- DVD cover
- Directed by: Rufus Butler Seder
- Written by: Ed Greenberg Rufus Butler Seder
- Produced by: Dennis M. Piana
- Starring: George Kuchar Katy Bolger Rufus Butler Seder Basil J. Bova Ed Callahan
- Edited by: Rufus Butler Seder
- Music by: Basil J. Bova George Cordeiro
- Distributed by: Troma Entertainment
- Release date: 1984;
- Running time: 91 minutes
- Country: United States
- Language: English
- Budget: $50,000

= Screamplay =

Screamplay is a 1984 American horror film directed by Rufus Butler Seder.

==Plot==
Aspiring screenwriter Edgar Allen (Rufus B. Seder) arrives in Hollywood carrying his most valuable possessions: a battered suitcase and a typewriter. Edgar Allen's best attribute is his wild imagination. He imagines scenes so vividly for the murder mystery he is writing that they seem to come to life...and they do! As mysterious gruesome murders pile up, Edgar Allen must confront aging actresses, rock stars and the police in a bleak setting of broken dreams and hideously broken bodies in Hollywood. As the line between reality and imagination becomes more blurred, Edgar Allen, convinced the only way to be a real writer is to suffer, is driven slowly mad.

==Cast==
- Rufus Butler Seder as Edgar Allan
- George Kuchar as Martin
- Katy Bolger as Holly
- Basil J. Bova	as Tony Cassano
- Ed Callahan as Keven Kleindorf
- George Cordeiro as Sgt.
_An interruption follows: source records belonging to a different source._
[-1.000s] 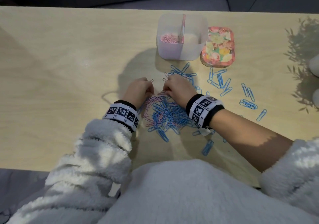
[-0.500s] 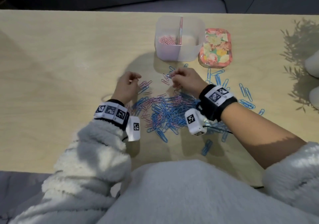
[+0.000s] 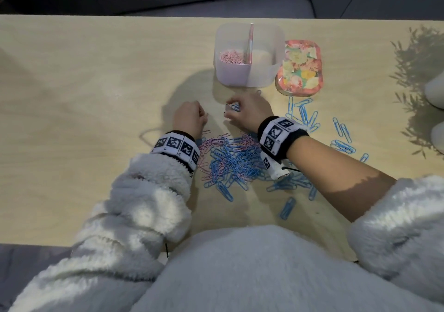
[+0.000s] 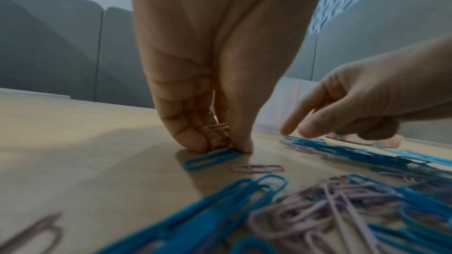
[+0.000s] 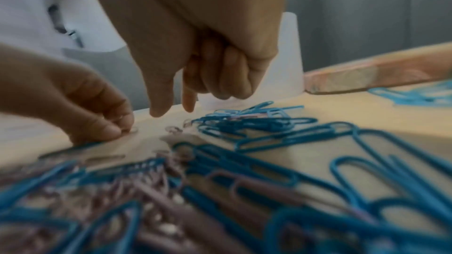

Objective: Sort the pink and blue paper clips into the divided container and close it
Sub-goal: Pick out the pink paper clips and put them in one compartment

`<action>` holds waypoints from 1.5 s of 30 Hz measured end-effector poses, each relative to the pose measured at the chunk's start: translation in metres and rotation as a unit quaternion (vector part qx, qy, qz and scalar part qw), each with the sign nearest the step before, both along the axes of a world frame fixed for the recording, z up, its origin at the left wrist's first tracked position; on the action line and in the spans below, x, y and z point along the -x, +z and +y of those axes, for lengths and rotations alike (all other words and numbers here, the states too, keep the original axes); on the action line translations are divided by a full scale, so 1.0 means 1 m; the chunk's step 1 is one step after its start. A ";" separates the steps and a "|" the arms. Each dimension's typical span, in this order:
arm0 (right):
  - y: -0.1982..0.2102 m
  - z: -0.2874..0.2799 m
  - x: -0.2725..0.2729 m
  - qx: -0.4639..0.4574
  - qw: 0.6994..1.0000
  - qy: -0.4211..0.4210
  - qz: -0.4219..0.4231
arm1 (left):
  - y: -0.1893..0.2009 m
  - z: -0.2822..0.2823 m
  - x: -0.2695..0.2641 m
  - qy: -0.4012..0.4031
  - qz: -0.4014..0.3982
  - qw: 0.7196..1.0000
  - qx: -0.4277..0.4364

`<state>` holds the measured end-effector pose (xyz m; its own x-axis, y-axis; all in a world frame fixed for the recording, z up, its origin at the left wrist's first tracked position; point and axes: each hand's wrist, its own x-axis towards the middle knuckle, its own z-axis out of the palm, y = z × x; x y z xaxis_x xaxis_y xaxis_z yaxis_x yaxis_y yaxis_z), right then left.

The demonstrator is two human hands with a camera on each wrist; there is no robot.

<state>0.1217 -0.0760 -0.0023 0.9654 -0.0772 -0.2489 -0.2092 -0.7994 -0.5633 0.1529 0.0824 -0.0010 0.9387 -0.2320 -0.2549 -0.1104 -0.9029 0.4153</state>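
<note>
A mixed pile of pink and blue paper clips lies between my wrists. Beyond it my left hand pinches a few pink clips between thumb and fingers, its tips down on the table against a blue clip. My right hand hovers beside it with thumb and forefinger pointing down and apart, nothing between them, other fingers curled in. The clear divided container stands open just beyond, with pink clips in its left compartment. Its floral lid lies to its right.
Loose blue clips are scattered right of my right hand, more blue ones lie further right and some sit near the front edge. A single pink clip lies by my left fingertips. Pale rounded objects sit at the table's right edge.
Both hands have moved away from me, off the pile and toward the container. The left hand has come down onto the table with pink clips pinched in it.
</note>
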 end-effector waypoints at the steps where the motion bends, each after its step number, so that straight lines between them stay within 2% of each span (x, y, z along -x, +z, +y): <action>1: 0.000 0.002 0.000 0.037 0.999 0.021 0.001 | -0.001 -0.002 0.001 0.001 0.006 1.000 -0.005; 5: 0.003 0.008 0.004 0.096 0.994 0.053 -0.005 | -0.003 -0.005 0.005 0.001 0.018 1.000 -0.003; 8: 0.004 0.007 0.013 0.108 0.993 0.042 0.003 | 0.001 -0.003 0.007 0.001 0.035 0.999 0.016; 12: 0.004 0.003 0.022 0.153 0.987 0.033 0.025 | 0.022 -0.006 -0.011 0.023 0.059 0.994 0.091; 14: 0.004 0.004 0.026 0.164 0.985 0.034 0.039 | 0.042 -0.018 -0.029 0.016 0.041 0.988 0.148; 17: 0.004 0.005 0.028 0.155 0.985 0.022 0.073 | 0.072 -0.045 -0.058 0.005 -0.045 0.978 0.202; 19: 0.005 0.005 0.028 0.151 0.983 0.026 0.103 | 0.083 -0.066 -0.074 -0.005 -0.064 0.981 0.182; 21: 0.007 0.004 0.028 0.142 0.983 0.022 0.110 | 0.086 -0.084 -0.084 -0.014 -0.055 0.992 0.114; 26: 0.007 0.006 0.031 0.147 0.981 0.027 0.121 | 0.077 -0.096 -0.091 -0.038 -0.044 0.996 0.062; 32: 0.008 0.005 0.030 0.125 0.980 0.050 0.144 | 0.060 -0.057 -0.058 -0.086 -0.165 0.976 0.111; 35: 0.008 0.000 0.033 0.134 0.980 0.105 0.105 | 0.043 -0.022 -0.028 -0.088 -0.088 0.987 0.104; 38: 0.006 0.000 0.032 0.156 0.974 0.141 0.087 | 0.018 0.013 0.001 -0.061 0.003 0.997 0.054; 42: 0.020 -0.006 0.028 0.120 0.975 0.165 0.093 | 0.000 0.034 0.009 -0.006 0.007 0.999 0.042; 45: 0.044 -0.016 0.010 0.019 0.996 0.082 0.022 | -0.001 0.042 0.005 0.036 -0.021 0.998 0.045</action>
<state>0.1113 -0.0924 0.0414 0.9541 0.0695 -0.2912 -0.0985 -0.8456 -0.5247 0.1476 0.1243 -0.0023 0.9631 -0.1832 -0.1971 -0.0648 -0.8687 0.4910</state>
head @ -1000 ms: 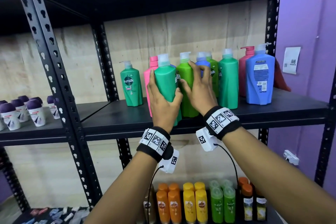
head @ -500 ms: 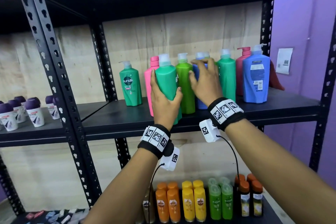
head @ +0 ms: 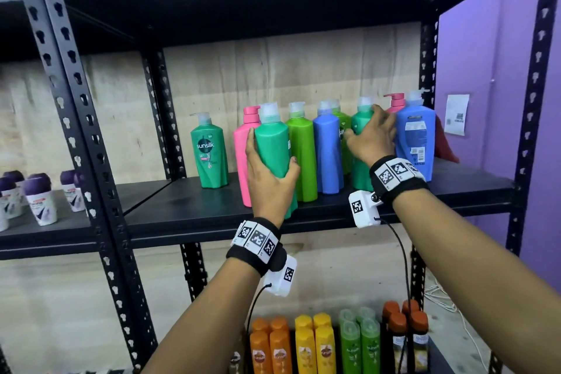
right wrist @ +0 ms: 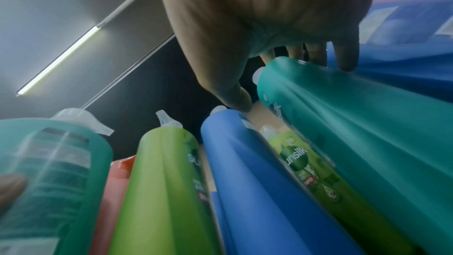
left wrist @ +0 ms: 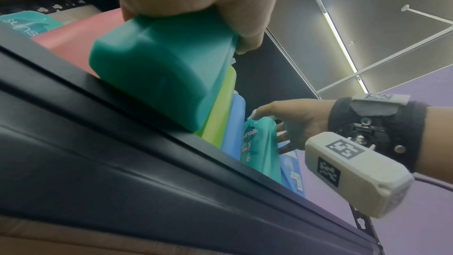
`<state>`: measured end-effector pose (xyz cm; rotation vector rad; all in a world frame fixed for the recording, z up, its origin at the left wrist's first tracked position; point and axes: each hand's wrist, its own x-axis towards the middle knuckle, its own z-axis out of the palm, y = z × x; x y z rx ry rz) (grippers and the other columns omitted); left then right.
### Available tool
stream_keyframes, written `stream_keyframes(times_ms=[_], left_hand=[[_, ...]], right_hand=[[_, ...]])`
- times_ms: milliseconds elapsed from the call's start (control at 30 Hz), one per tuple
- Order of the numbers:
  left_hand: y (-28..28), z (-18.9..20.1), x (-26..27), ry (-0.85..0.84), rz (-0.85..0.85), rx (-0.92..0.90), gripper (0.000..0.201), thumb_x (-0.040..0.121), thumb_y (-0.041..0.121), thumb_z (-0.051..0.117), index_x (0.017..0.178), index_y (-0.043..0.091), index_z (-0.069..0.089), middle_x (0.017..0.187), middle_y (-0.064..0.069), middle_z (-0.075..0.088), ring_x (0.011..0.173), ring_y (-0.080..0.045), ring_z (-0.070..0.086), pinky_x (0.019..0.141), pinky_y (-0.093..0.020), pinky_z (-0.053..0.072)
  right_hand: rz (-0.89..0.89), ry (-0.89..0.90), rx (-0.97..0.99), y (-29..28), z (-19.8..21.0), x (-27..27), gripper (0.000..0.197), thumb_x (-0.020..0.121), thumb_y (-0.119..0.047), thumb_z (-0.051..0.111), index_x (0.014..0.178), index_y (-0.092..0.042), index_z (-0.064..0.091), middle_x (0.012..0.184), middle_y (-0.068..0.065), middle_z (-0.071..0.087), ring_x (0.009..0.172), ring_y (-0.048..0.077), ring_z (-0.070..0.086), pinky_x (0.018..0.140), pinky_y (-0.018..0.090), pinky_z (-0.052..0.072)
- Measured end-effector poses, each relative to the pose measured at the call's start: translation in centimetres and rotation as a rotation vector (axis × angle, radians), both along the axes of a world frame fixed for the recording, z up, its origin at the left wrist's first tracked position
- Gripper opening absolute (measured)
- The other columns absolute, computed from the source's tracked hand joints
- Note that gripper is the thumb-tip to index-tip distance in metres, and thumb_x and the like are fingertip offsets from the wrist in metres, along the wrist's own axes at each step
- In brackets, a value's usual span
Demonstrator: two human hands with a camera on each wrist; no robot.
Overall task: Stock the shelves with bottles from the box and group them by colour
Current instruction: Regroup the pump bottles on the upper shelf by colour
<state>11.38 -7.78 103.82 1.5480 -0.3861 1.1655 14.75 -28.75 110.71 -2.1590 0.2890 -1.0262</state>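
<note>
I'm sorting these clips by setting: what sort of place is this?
Probably a shop stockroom or mock store. Black slotted metal shelving holds rows of pump shampoo bottles, smaller orange and yellow bottles below and deodorant sticks to the left, against a bare plywood backing.

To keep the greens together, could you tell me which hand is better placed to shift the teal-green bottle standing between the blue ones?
Right hand: it already rests on that teal-green bottle; the left is occupied.
</note>
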Motion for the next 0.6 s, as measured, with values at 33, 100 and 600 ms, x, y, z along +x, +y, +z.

Joe Blatz
- M. Lynda Robinson (credited as "Linda Robinson") as Nina Ray
- Eugene Seder as Al Weiner
- Bob White as Lot
- James M. Connor as Nicky Blair

==Production==
Screamplay was filmed between August and September 1983 in and around Boston, Massachusetts.

==Release==
After a theatrical and video release, Troma released the film on DVD in 2005. This release is currently out of print.

==2026 4K Restoration==
Over the 40+ years that followed production, the film developed a cult following and in 2025 it was licensed to Muscle Distribution (NYC) and Matchbox Cine (Scotland) to be restored in 4K. As of this writing, the restoration is almost complete and video interviews with surviving cast and crew have been completed for inclusion on the restoration DVD along with other related materials including video and photos by underground film legend George Kuchar who co-starred in the film. Both the restoration and DVD are scheduled for release in 2026.

== Legacy ==
The director of the film, Rufus Butler Seder, would later be most famous for his Scanimation children’s books sold around the world in 16 languages, his LIFETILES animated murals and his optically animated toy inventions.